Social learning theory as an explanation of aggression -

Observational learning - 
Children learn through watching other people. When we try to teach a child to eat with a spoon, complete a jigsaw or use a pen, we often demonstrate the skill first. The child remembers and copies this action and performs it itself. This is called observational learning (observational learning = the process of learning from watching others).

Modelling is the act of copying an observed behaviour. If a parent frequently reads books, the child may model this behaviour by picking up books, opening them and turning pages (modelling = observing, identifying with and copying the behaviour of a role model), (role model = a person who is looked up to and copied).

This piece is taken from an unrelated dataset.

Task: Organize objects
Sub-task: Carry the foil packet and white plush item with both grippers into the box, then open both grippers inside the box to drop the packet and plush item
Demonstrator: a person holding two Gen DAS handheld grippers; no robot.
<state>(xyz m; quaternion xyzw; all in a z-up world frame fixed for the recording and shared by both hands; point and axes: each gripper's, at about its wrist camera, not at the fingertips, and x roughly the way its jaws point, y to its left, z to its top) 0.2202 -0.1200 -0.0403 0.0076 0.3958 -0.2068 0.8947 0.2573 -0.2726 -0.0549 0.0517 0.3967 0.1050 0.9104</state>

Observational learning can take place without modelling; we don't copy everything we see, but we still learn it. It involves four steps:

  • Attention - paying attention to the person being observed.
  • Memory - being able to remember what we have seen until it is needed.
  • Reproduction - being able to act out what we see - this is modelling.
  • Motivation - the incentive to copy what has been seen.

Role models - 
The person we observe and learn from is called a role model. This can be anyone we watch, such as a sporting hero, celebrity, teacher or a parent. E.g. David Beckham is a role model for most children who like football. They model him by wearing 'his' football shirt and copying his football tricks.

Identification - 
We are more likely to model a person who is popular, attractive, a similar age, or the same gender as us. We identify with role models who are like us or that we look up to. Identification is when we adopt the behaviours, attitudes and beliefs of a role model. We become like them and believe that we can do what they do (identification = a feeling of similarity with a role…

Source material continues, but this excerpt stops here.